Хирург неожиданно ответил согласием, и журналист признательно оживился.
— Ты знаешь, — увлеченно заговорил он, забегая вперед, — у них тут свой особый мир. Свой фольклор, свои песни. Свои герои — да, да! О твоем Максимове рассказывают целые легенды. Хоть он и псих, но, кажется, действительно любопытный экземпляр.
Сумрачно шагая в темноте, Вадим Сергеевич пожал плечами:
— Обыкновенный человек, по-моему.
Не обращая внимания на нелюдимость товарища, журналист снова забежал вперед, придержал его и, секретничая, возбужденно приподнялся на цыпочки.
— А очки? А шапочка австрийца? А вот уже многолетнее желание найти себя после падения и выиграть хоть какие-нибудь соревнования? Это же сюжет, старик! Сюжетище! И и все это вижу, вижу! Понимаешь? Чувствую! Мир настоящих мужчин. Как в старые рыцарские времена. А? Представляешь, один летит и бьется, на его место тотчас заступает другой, третий. И так без конца. Молодость! Смелость! Мужество!
— Да, — подавляя зевок, согласился Вадим Сергеевич, — но не забывай, что жизнь в спорте очень коротка. Каких-нибудь десяток лет. Только наберется парнишка опыта, а сил уже не остается.
— Тогда тем более. Понимаешь — тем более! Как вечный бой за молодость. И тут, старик, — ты этого не понимаешь, не чувствуешь!.. — тут же, кроме всего, еще трагедий навалом. Трусы. Покалеченные. И герои, которым на все наплевать. А? Нет, это писать надо, писать!

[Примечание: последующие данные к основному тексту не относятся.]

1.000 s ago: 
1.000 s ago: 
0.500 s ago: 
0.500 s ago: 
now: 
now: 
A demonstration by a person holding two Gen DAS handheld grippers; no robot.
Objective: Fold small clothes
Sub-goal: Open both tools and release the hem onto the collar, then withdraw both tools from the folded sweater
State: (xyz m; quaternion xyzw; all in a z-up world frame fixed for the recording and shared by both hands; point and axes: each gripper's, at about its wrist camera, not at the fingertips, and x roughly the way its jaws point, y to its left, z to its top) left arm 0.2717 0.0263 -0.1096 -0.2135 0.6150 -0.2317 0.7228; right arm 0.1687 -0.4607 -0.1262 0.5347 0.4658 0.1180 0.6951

Сбивая снег с ботинок, Вадим Сергеевич поднялся на крыльцо. Его нисколько не трогала горячность собеседника. В узком коридорчике журналист невольно замолк: за тонкой фанерной стенкой бренчала гитара.
— Вадим! — шепотом позвал восхищенный журналист. — Чувствуешь? Это же поэзия! Романтика!
Задержавшись на крыльце, Вадим Сергеевич прислушался, но не к песне. Он узнал усталые голоса Марины и Седого.
— …Все это можно было бы высказать и наедине. Зачем устраивать семейные скандалы?
— Прости, Сережа, но я так измучилась!
— Да, — вздохнул Седой, — все измучились, и только мне одному сплошной праздник!
— Ну, не ехидничай, пожалуйста. Просто я немного сорвалась… Как у тебя сегодня ноги? Давай-ка помассируем. Легонький массаж не повредит… Мне, кстати, предлагают купить кофточку. Французская. Очень милая и не так уж дорого. Ты не против?
— Опять Купец открыл свои лабазы?
— Плюнь. Какое тебе дело?
Вадим Сергеевич вломился в свою комнату и, пошарив по стене, щелкнул выключателем. Лампочка висела на длинном шнуре. Журналист проворно сунулся к рюкзаку и стал рыться.
— Стакан есть? — спросил он, доставая бутылку.
Стакан стоял на подоконнике. Вадим Сергеевич понюхал его, затем налил из графина воды, поболтал и выплеснул за порог. Журналист прислушался к тому, что делается в соседней комнате. Оттуда доносилось короткое звяканье железа по железу, и Вадим Сергеевич пояснил, что кто-то из спортсменов оттачивает напильником металлическую окантовку лыж.
— Может, пригласим кого? — предложил журналист, указывая на бутылку.
— Перестань. Ребята на режиме.
— По глоточку-то! Это же не футбол, не бокс. С горочки на лыжах.